Today is the first Sunday in Lent, and the beginning of a new sermon series on “Reclaiming the Symbols of Lent”.  We will be looking at the various symbols – ashes, the purple robe, crown of thorns, the Passover meal, palms, and the cross, and reclaiming them as progressive symbols for our Lenten theme.  Since Wednesday was Ash Wednesday, today we are looking at the history and theme of ashes.

Sackcloth and ashes were used in ancient times as a symbol of mourning and repentance.  Sackcloth was a coarse material usually made of black goat’s hair, making it quite uncomfortable to wear.  Think ancient goat hair burlap.  The ashes signified desolation and ruin.  When someone died, the act of wearing sackcloth showed heartfelt sorrow.  The Jews wore sackcloth and ashes in times of national disaster or when they repeated from sin as a nation or as individuals.  In at least one instance, they even put sackcloth on their animals (Jonah 3:5-7)!   Our traditional word for today is from Isaiah and speaks to the contrition of fasting, sackcloth and ashes:

Is such the fast that I choose,
    a day to humble oneself?
Is it to bow down the head like a bulrush,
    and to lie in sackcloth and ashes?
Will you call this a fast,
    a day acceptable to the Lord?

 Is not this the fast that I choose:
    to loose the bonds of injustice,
    to undo the thongs of the yoke,
to let the oppressed go free,
    and to break every yoke?   Isaiah 58:5-6

Of course, wearing sackcloth and putting ashes on one’s body were only an outward symbol of what was happening on the inside.  The outer symbol showed an inner change of heart and the sincerity of a person’s grief and/or repentance.  King David was known to put on sackcloth and ashes and ask for God’s forgiveness.  In the psalms, David proclaims, “You removed my sackcloth and clothed me with joy”.  (Psalm 30:11)

After Jesus, the disciples continued using ashes and reinterpreted the meanings for Jesus followers.  When Christianity was legalized in 313 CE, the season of Lent started being observed.  The sign of ashes and observance of Ash Wednesday date back to the 11th century, but in the 1970’s it became a renewed trend in America.  The ash used for Ash Wednesday is made of palm branches used on the previous Palm Sunday.  They represent the fickle way we celebrate Jesus one day with praise and singing and then betray him in our everyday lives soon after.  The ashes obviously symbolize our betrayal of Jesus, our confession of that betrayal, and our ultimate death. 

Often the ancient words are spoken on Ash Wednesday: We are dust and to dust we shall return.  It is true.  We will die.  Our lives end.  This is the reality of Lent.

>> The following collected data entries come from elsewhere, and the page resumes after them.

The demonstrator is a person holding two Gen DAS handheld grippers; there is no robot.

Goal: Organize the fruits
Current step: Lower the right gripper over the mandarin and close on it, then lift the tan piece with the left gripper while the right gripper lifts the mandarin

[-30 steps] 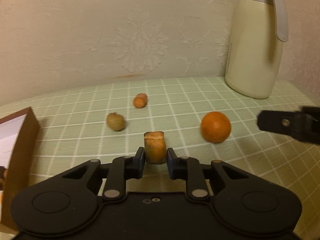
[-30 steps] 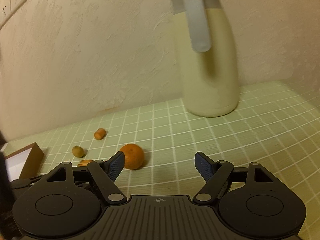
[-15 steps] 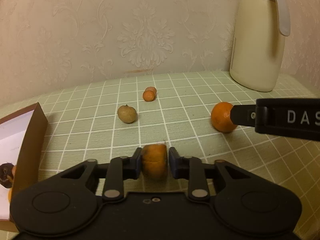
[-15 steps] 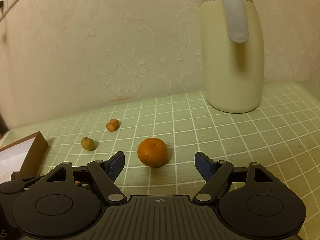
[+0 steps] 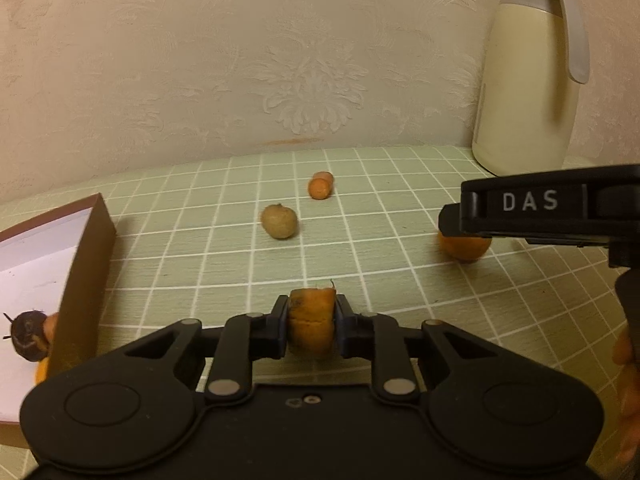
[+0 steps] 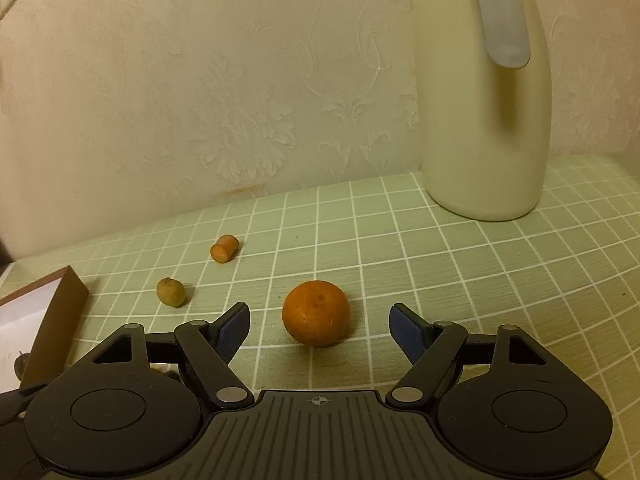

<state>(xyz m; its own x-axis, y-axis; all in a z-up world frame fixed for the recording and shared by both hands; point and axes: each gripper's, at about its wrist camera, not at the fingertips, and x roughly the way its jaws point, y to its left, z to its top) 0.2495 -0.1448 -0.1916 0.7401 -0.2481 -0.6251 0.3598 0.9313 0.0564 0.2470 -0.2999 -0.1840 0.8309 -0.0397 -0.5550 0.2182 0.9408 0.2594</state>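
Observation:
My left gripper point(image 5: 311, 322) is shut on an orange carrot chunk point(image 5: 312, 318), held above the checked tablecloth. My right gripper point(image 6: 319, 326) is open, its fingers on either side of a mandarin orange point(image 6: 316, 313) that rests on the cloth. The mandarin point(image 5: 464, 246) is partly hidden behind the right gripper in the left wrist view. A small greenish-brown fruit point(image 5: 280, 221) point(image 6: 171, 292) and a second carrot piece point(image 5: 320, 185) point(image 6: 224, 248) lie farther back. A brown open box point(image 5: 86, 264) point(image 6: 56, 320) stands at the left with a dark fruit point(image 5: 28, 334) inside.
A tall cream thermos jug point(image 5: 528, 80) point(image 6: 484, 92) stands at the back right against the patterned wall. The green checked tablecloth point(image 6: 440, 280) covers the table. The box wall rises just left of the left gripper.
My right gripper has moved forward and down so its open fingers now flank the mandarin. My left gripper still holds the carrot chunk and has shifted slightly toward the box.

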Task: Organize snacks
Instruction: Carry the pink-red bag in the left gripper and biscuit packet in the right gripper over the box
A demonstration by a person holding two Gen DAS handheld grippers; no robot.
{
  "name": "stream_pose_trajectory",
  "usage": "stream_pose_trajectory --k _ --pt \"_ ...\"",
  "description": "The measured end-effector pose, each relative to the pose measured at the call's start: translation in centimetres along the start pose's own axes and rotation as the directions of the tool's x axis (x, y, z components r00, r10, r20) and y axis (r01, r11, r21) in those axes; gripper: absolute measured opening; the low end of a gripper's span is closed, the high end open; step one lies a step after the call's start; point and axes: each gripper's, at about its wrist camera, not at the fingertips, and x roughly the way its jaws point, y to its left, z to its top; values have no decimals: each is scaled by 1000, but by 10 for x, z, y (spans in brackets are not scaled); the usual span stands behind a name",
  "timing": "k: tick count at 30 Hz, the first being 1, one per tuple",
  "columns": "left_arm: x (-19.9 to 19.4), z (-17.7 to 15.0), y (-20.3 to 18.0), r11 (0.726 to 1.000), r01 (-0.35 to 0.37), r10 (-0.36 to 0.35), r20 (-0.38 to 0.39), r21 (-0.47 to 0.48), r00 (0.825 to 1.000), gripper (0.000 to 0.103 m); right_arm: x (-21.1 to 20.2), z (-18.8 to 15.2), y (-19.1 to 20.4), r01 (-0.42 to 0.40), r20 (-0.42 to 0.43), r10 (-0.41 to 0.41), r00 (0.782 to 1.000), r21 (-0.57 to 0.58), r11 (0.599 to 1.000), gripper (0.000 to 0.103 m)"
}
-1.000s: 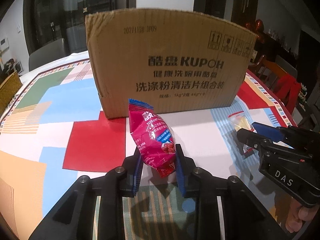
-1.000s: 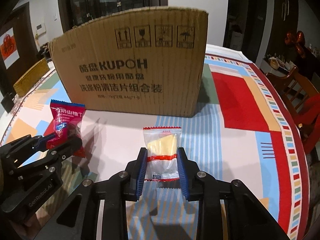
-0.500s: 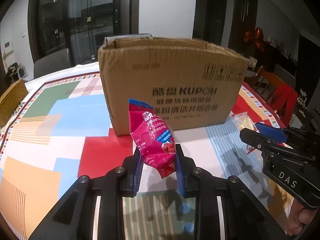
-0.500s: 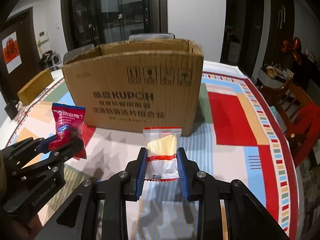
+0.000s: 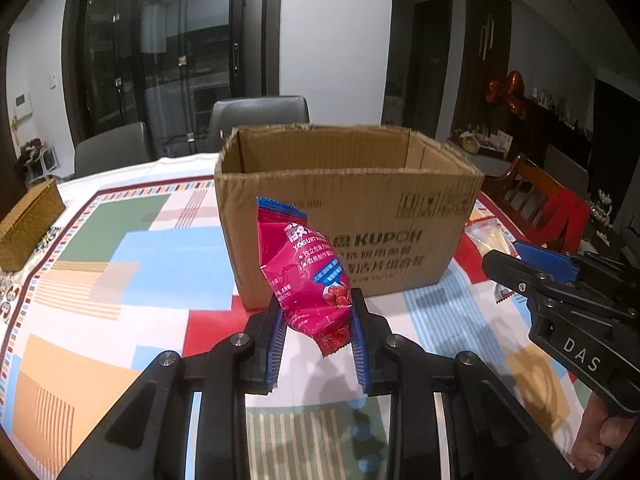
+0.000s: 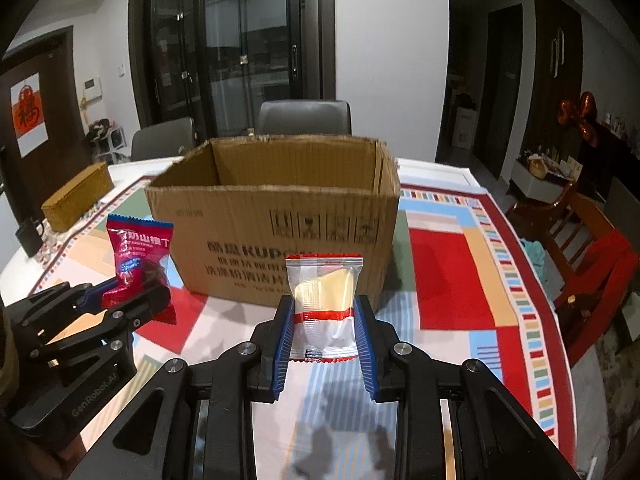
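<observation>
Left claw clamped on a magenta yogurt snack packet, blue pads pressing both sides of its lower half, packet tilted with its blue crimped top leaning left. Held above the counter, in front of the near wall of an open cardboard box printed KUPOH. Seen from the right wrist, same left claw at lower left, red packet sticking up out of it.

Right claw clamped on a clear packet with red seams and a pale yellow piece inside, upright, pads on its left and right edges. Also lifted clear of the counter, just before the box. From the left wrist, right claw at right edge, clear packet poking out past its tip, a person's fingers wrapped under the handle.

Box standing on a colourful patchwork tablecloth, flaps gone, inner walls visible, floor of the box hidden. Woven brown box near the far left edge of the counter. Dark chairs behind the counter, glass doors beyond.
</observation>
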Motion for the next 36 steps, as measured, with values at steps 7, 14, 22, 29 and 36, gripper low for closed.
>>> stream_pose_trajectory --k 7,14,22,29,36 --pt "-9 16 2 1000 -5 5 35 3 999 29 -11 16 0 -2 43 2 999 -1 1000 31" --pt "-11 33 1 1000 -7 6 54 7 999 29 -17 30 -1 -2 72 2 997 2 1000 31" --pt "-12 54 2 1000 -6 5 78 14 997 29 -21 50 -1 0 106 -1 994 4 1000 31" --pt "-8 72 5 1000 -4 1 91 24 996 29 -21 68 -4 3 129 -5 992 10 1000 31" --pt "1 88 8 1000 6 -9 96 30 995 29 -19 84 -6 7 144 -9 990 14 1000 31"
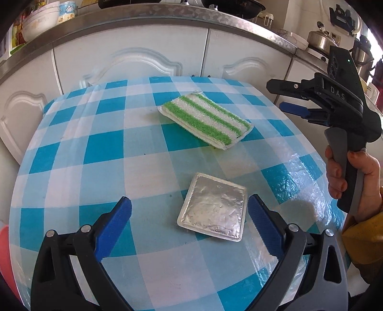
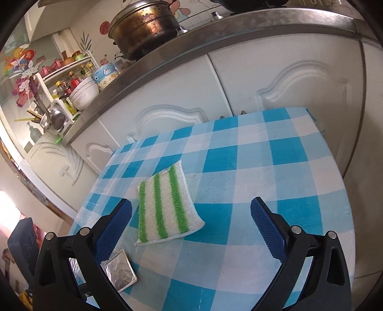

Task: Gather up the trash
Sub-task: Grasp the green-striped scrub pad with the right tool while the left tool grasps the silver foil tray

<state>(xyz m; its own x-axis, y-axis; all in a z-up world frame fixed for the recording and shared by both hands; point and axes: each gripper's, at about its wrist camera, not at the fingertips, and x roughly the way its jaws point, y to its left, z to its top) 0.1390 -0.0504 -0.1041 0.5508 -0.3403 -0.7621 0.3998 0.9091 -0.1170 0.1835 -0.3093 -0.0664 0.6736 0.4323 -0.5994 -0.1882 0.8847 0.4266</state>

Yet, all of us who know about the properties of fire, which makes ash, know something else.  When Mrs. Lily evacuated her home near Redding, CA to escape the Carr Fire, she did not know when she would be able to return.  And she was certain that when she did, she would be returning to ashes.  Her home was, in fact, one of the 1200 homes destroyed by the fire.

Mrs. Lily had insurance on her home, but her settlement will not be enough to rebuild.  Meanwhile, she was denied FEMA assistance. At this point, more than six months out from the fire, hope can be fleeting, but small encouragements keep Mrs. Lily --and others like her-- moving forward.

She believes, however, that God is present through all seasons - through times of joy and celebration; through heartbreak and loss; through times of tragedy and into days of rebuilding.

Several months after the fire, Mrs. Lily made another visit to her home, still expecting nothing but dust and ashes. “I went back with her to the house to sift through the rubble,” said a friend. “It was amazing. You know, she had this rose bush in her yard...and it looked totally burned, like everything else. But there, at the base of the vine, a new shoot was growing.”  There amidst the ash and rubble of her former home was a sign of new life, a sign of hope, a symbol that God was not finished with her, a symbol of love for Mrs. Lily.

This is the thing that so many people miss about Ash Wednesday and about the season of Lent… it does not have to be morbid or horrifyingly sad.  Knowing that we are dust and to dust we will return can be liberating!  Follow me here.  On Ash Wednesday, the reality that we are part of something so much bigger than ourselves is born out of the knowledge that we are molded together over eons – molded together by a force bigger than we can even begin to imagine, a force we call God, whom we can also simply call Love.  The dust from which you are made is brilliant.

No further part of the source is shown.